How To Use Python OS Module Walk Method Example

The os.walk(top, topdown=True, onerror=None, followlinks=False) method is a very important and powerful method in python standard os module. It can help us to traverse the directory tree in a top-down or bottom-up recursive manner very conveniently and return a tuple (dir-path, dir-names, file-names) for each directory.

Below is the returned tuple’s elements description. dir-path : The location of the directory tree, dir-names : A list of subdirectories in the directory tree, excluding (“.” and “..”), file-names : List of files in the directory tree.

If you set the optional parameter topdown = True or do not specify it, the directory traversal is performed in a top-down manner, that is, from the parent directory to the subdirectory step by step.

If set topdown = False, then it will traverse the directory in a bottom-up manner, that is, print the subdirectory first and then print the parent directory.

If the optional parameter onerror is specified, then onerror must be a function that has a parameter of an OSError instance, this allows the execution of os.walk() do not be interrupted.

You can throw an exception in this onerror function to stop executing os.walk() method. In general, this parameter is used to specify the processing method when an error occurs.

By default, os.walk() will not enter symbolic links when traversing. If the optional parameter followlinks = True is set, symbolic links will be entered.

Note that this may cause an infinite loop of traversal, because the symbolic link may link itself to itself, and os.walk() does not have such a high iq to find this.

Below is the example code, the example python file will receive the command line parameter as the traversed parent directory name. If do not provide the parent directory in command line argument, then it will traverse current directory where the python file being executed.

OsWalk.py

# import python os, sys module first.
import os, sys

# define a function which receive a directory name and walk through the directory.
def os_walk(p_dir_name):
    
    try:
        # walk through the directory.
        for root, dirs, files in os.walk(p_dir_name):
            
            # print out the directory name
            print("---directory---", root, "-"*10)

            # print out sub directory.
            for dir in dirs:
                
                print("---<DIR>---", dir)
            
            # print out sub file.
            for file in files:
                
                print("\t\t", file)
                
    except OSError as ex:
        print(ex)
        

if __name__ == '__main__':
    
    # set default parent directory name to current directory.
    p_dir_name = '.'
    
    # get system command parameters length.
    arg_len = len(sys.argv)
    
    # if command line parameter length = 1.
    if(arg_len > 1):
        # get first command line parameter.
        p_dir_name = sys.argv[1]
    
    # invoke the os_walk method to walk through the parent directory.
    os_walk(p_dir_name)

When you run above example with command > python OsWalk.py, you will get output in console like below.
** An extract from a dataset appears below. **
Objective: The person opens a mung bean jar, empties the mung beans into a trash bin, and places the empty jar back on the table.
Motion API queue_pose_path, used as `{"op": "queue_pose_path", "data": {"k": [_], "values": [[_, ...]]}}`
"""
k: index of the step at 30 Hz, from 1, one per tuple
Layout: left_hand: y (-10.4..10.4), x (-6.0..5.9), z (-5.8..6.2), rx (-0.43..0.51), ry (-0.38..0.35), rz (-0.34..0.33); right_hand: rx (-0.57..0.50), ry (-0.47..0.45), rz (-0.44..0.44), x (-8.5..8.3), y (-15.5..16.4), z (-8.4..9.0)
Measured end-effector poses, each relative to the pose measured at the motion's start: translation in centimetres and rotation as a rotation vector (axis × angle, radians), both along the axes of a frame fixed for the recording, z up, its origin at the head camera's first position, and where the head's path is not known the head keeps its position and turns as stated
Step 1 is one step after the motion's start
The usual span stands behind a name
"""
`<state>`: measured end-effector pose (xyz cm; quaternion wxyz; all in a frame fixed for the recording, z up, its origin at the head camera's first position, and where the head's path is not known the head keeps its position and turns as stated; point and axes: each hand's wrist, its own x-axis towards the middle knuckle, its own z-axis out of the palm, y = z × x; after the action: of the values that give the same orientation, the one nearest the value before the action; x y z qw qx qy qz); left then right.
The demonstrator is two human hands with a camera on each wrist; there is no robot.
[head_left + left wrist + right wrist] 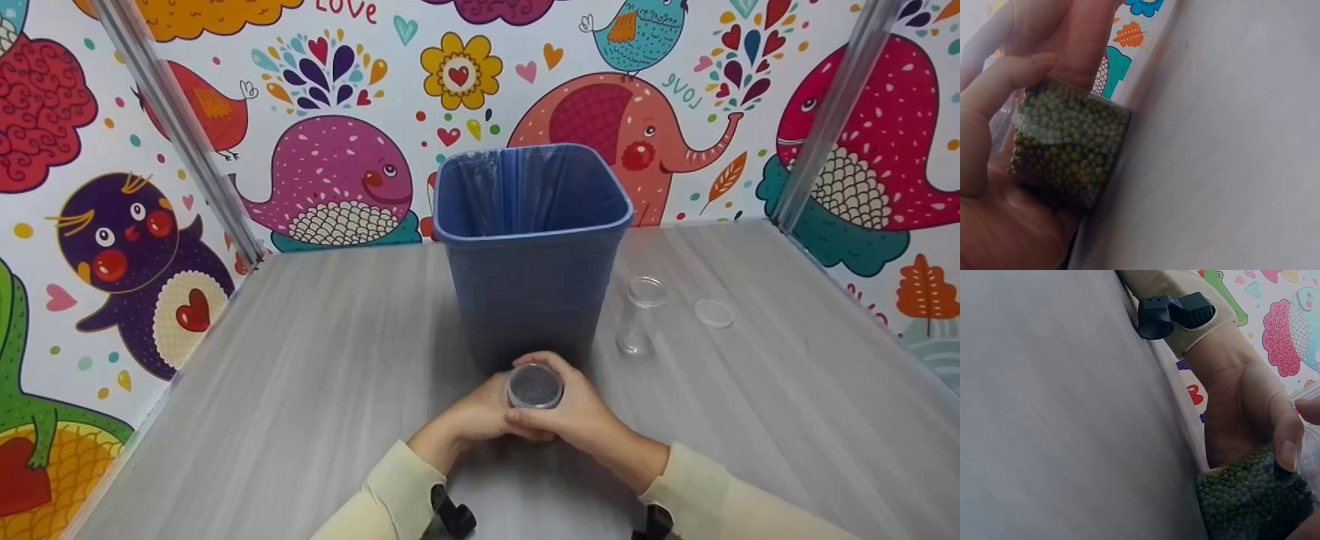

---directory--- . ----------
---<DIR>--- csv2excel
---<DIR>--- csv2json
         FileOperateExample.py
         CheckFileExistExample.py
         OsWalk.py
         read_text_file_objgraph.png
         csv_coding_language.csv
         PDFExtract.py
         GetTextFileWordsCount.py
         CSVReadWriteExample.py
         ProfileMemoryExample.py
---directory--- ./csv2excel ----------
         employee_info_new.xlsx
         CSVExcelConvertionExample.py
         employee_info_new.csv
         employee_info.csv
---directory--- ./csv2json ----------
         json_user_info.json
         new_csv_user_info.csv
         CSVJSONConvertionExample.py
         csv_user_info.csv